**What the exercise asks**
Say how many lines in this listing include the word "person", with no other words in the reply.

::: Listed records

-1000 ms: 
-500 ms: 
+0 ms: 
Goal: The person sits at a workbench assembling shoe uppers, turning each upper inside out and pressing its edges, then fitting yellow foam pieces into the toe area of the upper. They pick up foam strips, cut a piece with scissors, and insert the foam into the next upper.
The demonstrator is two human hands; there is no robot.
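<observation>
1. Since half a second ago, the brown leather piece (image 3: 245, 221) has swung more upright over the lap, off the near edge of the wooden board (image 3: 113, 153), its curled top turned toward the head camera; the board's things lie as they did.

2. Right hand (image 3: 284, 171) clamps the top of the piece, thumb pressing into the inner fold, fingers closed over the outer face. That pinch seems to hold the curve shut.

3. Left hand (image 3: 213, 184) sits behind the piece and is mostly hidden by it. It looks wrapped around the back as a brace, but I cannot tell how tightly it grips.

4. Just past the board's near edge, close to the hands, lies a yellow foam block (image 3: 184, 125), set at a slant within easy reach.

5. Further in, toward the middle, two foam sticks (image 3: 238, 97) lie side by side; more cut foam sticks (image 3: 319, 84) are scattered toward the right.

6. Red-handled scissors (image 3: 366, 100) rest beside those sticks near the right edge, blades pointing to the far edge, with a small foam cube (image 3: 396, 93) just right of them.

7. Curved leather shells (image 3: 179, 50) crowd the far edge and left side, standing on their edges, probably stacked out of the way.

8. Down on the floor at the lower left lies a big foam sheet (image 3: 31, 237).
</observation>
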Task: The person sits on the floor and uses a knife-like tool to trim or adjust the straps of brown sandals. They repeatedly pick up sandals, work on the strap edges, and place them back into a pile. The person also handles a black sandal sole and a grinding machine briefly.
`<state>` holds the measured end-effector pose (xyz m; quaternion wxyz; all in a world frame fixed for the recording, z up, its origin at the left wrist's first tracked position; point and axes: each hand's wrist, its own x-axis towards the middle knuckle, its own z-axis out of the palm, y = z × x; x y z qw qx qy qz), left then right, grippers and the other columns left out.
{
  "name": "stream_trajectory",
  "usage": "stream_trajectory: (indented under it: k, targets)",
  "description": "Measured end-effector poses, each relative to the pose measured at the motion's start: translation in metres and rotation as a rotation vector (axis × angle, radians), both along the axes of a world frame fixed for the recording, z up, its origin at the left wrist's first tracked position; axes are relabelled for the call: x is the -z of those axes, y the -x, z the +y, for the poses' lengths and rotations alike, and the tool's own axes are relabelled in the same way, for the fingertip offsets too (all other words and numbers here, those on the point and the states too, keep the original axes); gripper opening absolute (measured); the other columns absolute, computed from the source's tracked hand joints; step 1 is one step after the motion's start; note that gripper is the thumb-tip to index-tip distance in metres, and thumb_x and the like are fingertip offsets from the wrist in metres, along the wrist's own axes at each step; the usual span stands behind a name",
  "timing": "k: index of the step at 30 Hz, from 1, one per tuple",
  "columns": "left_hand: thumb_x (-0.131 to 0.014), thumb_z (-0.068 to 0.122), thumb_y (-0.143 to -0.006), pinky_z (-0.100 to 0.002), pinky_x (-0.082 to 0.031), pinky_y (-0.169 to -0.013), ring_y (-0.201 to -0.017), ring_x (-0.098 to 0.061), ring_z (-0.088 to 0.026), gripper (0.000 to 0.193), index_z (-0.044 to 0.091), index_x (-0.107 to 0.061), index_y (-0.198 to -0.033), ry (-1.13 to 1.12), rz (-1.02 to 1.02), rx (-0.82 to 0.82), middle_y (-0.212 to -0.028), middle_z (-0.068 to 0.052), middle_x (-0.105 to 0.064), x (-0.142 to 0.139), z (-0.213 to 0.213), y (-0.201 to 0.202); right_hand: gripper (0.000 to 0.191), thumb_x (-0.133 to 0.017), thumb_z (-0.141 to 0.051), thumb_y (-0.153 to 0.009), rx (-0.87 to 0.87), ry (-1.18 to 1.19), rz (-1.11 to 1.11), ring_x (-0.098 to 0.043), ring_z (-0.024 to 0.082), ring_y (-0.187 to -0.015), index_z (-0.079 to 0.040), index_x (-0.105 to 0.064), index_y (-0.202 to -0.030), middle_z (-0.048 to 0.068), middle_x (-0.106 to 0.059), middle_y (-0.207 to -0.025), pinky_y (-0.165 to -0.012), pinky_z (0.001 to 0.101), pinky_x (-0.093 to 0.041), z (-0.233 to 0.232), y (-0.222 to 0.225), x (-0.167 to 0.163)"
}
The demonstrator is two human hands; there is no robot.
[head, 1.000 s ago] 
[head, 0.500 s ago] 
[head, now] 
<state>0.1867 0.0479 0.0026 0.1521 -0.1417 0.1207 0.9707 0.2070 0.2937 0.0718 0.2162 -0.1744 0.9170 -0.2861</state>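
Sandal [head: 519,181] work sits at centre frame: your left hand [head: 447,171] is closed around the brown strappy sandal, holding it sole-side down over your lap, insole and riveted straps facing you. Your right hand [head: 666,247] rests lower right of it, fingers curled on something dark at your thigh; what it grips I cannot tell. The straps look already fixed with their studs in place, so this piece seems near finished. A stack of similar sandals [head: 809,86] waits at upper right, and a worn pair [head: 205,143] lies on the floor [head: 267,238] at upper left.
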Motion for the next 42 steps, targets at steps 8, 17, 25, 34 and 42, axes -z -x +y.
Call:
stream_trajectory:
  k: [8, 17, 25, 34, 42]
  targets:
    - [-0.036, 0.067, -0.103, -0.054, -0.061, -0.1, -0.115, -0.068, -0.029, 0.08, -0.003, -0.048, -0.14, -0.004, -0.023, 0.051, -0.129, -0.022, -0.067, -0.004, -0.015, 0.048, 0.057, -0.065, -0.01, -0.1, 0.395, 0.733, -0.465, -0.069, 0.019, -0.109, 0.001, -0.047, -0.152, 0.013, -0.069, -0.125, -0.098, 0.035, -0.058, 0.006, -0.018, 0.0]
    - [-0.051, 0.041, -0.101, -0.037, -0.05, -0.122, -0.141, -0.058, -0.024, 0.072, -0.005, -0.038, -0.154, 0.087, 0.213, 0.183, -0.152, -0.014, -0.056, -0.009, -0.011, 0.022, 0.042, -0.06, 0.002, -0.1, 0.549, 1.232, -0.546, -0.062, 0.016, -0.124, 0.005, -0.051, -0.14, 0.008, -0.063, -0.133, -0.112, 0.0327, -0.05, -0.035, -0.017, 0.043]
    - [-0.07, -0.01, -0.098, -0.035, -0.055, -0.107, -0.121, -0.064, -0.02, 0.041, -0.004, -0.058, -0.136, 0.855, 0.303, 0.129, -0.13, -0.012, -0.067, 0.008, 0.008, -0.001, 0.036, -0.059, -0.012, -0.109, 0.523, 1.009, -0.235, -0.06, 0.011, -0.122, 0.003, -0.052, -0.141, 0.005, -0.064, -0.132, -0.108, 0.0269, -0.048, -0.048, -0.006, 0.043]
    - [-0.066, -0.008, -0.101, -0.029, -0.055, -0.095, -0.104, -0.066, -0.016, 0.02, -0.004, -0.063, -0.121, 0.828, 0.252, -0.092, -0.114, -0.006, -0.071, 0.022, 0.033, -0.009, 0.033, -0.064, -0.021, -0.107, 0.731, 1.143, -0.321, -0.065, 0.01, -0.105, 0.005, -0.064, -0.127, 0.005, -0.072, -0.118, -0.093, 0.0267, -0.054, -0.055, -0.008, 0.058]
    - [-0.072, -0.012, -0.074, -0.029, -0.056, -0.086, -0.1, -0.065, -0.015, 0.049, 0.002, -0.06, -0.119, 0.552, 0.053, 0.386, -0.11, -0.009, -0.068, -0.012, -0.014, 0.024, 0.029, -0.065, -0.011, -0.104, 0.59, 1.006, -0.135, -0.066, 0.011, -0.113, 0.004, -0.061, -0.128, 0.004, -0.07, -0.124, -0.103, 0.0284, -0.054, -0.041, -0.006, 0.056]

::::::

**Response box**
2